Peki ya temsil ettiğiniz markayı “gerçekten de” en iyi şekilde temsil etmek için “olmazsa olmaz” diyebileceğimiz önemli bir kriterin kaçımız farkındayız dersiniz?
“Kendimizin de bir marka olduğunun farkında olmak.”
Şimdi dürüstçe kendinize sorun lütfen. Kendinizin de bir marka olduğunuzun ne kadar farkındasınız?
Çalıştığımız kurumları en iyi şekilde temsil etmeye çalışıp, onların marka değerine uygun davranmanın temeli işte tam da buradan filizleniyor.
Benliğinizin markası, yani “kendiniz”!
İşte bu markanın farkına daha net ve bilinçli varabilmek için çeşitli iş modellerini rahatlıkla kullanabiliriz. Buradaki ipucu, tüm kurumların da bir “kişiliklerinin” olması ve şahıs gibi yaşamlarını sürdürmeleri.
Bu yazımızda, pazarlamada kullanılan ve en temel haliyle 4P olarak adlandırılan meşhur pazarlama karmasının nasıl kişisel kullanıldığını inceleyeceğiz.
Git gide karmaşık bir hale gelen dünyada, soruları ne kadar basit sorarsanız çözümleri de o kadar kolay bulursunuz. Buna kendinizin çözümü de dahil.
Etkin bir pazarlama için, Kotler’in ünlü 4P tekniğini de kendinize aynı basitlikte uygularsanız, kendinizin içinde kaybolmak yerine daha sıkı sahiplenebilirsiniz.
Peki bunu nasıl yaparız?
Product (Ürün): Dünya üzerinde veya tüm kainattaki her şey aslında bir üründür. Bu ürünlerin bir bölümü yapay, bir bölümü de doğal yollarla üremiş veya üretilmişlerdir. Bu sonuca göre aslında bizler de birer ürünüz ve çok değerliyiz.

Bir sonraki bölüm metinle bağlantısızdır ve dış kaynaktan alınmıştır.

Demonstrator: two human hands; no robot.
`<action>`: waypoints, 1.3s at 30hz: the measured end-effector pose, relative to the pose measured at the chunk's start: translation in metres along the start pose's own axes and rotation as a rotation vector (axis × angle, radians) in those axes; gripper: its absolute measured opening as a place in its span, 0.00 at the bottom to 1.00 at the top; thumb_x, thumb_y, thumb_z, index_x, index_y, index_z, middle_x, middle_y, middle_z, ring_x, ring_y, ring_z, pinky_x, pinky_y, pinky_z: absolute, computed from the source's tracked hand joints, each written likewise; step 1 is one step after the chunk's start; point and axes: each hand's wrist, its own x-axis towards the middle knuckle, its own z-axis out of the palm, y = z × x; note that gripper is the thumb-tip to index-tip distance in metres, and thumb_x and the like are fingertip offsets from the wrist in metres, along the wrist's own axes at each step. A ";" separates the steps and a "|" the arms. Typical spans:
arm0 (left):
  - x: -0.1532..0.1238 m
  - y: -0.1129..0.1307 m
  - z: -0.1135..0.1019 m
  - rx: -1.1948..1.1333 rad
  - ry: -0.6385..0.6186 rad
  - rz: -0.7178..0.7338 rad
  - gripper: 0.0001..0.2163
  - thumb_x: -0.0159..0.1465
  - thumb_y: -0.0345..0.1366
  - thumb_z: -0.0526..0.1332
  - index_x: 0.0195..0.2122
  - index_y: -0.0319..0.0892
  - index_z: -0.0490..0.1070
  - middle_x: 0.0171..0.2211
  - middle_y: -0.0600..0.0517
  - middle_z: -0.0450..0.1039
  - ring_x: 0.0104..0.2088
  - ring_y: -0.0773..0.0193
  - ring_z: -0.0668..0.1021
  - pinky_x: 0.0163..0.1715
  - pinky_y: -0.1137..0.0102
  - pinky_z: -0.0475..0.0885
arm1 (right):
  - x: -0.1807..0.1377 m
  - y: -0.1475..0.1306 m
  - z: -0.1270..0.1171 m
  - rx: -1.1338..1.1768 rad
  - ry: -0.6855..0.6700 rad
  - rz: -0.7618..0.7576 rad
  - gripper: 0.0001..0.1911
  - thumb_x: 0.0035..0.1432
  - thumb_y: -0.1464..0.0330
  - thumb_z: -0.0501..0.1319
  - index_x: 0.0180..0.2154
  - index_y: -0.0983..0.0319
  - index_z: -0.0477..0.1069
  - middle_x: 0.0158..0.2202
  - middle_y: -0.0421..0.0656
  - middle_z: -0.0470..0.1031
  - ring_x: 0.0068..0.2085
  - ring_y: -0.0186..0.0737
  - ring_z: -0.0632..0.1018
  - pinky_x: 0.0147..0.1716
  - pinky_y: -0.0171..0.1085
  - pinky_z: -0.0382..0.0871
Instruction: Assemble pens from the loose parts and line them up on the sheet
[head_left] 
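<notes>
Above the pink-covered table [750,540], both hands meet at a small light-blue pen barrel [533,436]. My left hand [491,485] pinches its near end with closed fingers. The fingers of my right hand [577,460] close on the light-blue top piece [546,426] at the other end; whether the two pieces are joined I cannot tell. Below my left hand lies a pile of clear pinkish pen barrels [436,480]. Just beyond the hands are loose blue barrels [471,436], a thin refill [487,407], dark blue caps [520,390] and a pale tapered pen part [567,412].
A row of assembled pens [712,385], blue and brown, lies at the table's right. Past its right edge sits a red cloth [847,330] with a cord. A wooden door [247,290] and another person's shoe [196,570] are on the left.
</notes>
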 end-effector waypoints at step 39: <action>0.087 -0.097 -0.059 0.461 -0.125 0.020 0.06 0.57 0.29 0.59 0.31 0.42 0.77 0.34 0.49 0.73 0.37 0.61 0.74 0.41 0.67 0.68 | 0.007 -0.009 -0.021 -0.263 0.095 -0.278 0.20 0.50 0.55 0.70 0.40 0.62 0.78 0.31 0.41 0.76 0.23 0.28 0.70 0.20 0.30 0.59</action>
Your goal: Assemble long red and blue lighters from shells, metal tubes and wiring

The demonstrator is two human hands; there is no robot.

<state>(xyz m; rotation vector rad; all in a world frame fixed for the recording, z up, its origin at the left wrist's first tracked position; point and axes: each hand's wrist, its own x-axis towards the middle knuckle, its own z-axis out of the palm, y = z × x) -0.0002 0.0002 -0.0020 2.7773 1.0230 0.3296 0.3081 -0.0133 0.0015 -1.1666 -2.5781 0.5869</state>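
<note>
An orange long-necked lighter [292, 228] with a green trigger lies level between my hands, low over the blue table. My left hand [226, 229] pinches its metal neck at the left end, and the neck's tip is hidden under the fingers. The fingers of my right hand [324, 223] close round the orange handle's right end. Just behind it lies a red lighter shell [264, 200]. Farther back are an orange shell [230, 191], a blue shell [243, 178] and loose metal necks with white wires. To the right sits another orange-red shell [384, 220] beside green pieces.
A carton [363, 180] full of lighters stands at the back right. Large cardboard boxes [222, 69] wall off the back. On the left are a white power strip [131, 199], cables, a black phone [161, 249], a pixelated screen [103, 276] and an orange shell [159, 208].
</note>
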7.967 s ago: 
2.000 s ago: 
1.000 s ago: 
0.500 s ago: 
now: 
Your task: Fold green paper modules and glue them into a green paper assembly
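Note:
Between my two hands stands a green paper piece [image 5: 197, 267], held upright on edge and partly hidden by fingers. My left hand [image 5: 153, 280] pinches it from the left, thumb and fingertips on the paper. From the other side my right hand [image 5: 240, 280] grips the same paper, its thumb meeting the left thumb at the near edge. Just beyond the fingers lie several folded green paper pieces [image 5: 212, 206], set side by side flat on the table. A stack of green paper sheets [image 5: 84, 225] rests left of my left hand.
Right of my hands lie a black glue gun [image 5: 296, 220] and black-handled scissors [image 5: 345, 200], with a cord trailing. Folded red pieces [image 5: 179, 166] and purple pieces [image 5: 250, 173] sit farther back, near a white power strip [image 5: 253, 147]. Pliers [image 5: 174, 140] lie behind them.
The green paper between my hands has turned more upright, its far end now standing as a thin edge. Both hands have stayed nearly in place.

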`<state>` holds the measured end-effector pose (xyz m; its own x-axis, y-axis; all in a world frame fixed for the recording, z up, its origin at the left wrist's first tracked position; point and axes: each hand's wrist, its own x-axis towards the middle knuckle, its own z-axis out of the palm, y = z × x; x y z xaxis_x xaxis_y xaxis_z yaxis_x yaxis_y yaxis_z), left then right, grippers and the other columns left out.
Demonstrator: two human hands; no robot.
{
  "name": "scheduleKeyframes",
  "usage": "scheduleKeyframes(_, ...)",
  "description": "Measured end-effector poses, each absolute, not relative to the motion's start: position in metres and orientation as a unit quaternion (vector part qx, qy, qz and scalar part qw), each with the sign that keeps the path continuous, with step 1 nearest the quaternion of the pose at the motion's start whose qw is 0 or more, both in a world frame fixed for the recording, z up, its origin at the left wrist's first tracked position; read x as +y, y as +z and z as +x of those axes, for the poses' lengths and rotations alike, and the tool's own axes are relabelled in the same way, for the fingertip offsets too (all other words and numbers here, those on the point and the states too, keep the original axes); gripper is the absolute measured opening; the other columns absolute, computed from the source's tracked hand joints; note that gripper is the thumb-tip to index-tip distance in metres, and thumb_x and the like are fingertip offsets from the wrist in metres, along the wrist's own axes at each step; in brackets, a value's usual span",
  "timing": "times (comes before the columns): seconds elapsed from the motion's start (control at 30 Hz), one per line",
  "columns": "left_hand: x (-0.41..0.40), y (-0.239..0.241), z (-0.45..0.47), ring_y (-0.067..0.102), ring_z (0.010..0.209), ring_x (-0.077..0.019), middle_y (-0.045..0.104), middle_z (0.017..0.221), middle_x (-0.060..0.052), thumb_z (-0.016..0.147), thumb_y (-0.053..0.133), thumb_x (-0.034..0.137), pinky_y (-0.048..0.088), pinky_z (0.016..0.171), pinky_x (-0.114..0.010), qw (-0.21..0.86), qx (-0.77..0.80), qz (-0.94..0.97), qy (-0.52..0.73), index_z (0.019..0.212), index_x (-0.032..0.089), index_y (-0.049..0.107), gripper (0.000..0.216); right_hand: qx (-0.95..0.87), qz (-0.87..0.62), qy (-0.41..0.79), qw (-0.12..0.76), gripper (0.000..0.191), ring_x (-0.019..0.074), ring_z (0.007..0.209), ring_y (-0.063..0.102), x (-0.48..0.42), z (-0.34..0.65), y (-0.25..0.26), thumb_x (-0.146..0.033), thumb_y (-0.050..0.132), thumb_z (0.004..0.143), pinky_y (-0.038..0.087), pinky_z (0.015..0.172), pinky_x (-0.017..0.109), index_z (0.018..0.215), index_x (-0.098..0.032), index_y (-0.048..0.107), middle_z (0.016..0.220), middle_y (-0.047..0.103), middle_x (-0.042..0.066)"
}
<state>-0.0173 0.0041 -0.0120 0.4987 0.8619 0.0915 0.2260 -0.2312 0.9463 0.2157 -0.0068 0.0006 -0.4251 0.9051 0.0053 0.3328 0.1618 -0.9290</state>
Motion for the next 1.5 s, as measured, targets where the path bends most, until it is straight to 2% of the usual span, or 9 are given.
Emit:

Satın aldığımız veya gördüğümüz ürünlerin nasıl birer imajı ve algısı varsa, öncelikle kendi ürünümüzün de nasıl bir algı yaratmasını istediğimizi düşünmeli ve ona göre yola çıkmalıyız. Bu konuda çok net olmalıyız.
Kişisel olarak kendi ürünüz nedir? Nasıl bir algısı vardır? Nasıl bir algı oluşturmasını istersiniz?
Price (Değer): Her ürünün de bir değeri vardır. Örneğin, pahalı ve lüks bir otomobilin değerini belirleyen faktörlerden bazıları; markanın geçmişi, kullanılan malzemelerin kalitesi, gücü, detaylarıdır.
Bizim değerlerimizden bazıları ise; aldığımız eğitimler, bugüne kadar çalıştığımız kurumlar, içinde bulunduğumuz sosyal sorumluluk projeleri, mesleğimiz veya gelirimiz, üyesi olduğumuz kulüp veya dernekler, edindiğimiz hobiler ve benzer unsurlardır.
Bu ve benzer kriterleri yazarak kendi değerinizi ortaya çıkarmaya ne dersiniz?
Place (Konumlandırma): Bir ürünün değerini belirledikten sonra, onu nerelerde konumlandıracağımız önemlidir. Örneğin; kendi dondurmasıyla ünlü Kahramanmaraş’ta, bölgenin damak tadıyla birebir örtüşmeyen yabancı bir dondurma dükkanı açmak kulağa ne kadar mantıklı gelir?
Şimdi de kendimize dönelim. Bugüne kadar kendimize nasıl bir kariyer yolu çizdiğimiz, nerelerde çalıştığımız, gelecekte hangi konumda olmak istediğimiz, hatta hangi şehirlerde veya hangi lokasyonlarda çalışmak istediğimiz bile kendimizi konumlandırmamız için önemli unsurlardır.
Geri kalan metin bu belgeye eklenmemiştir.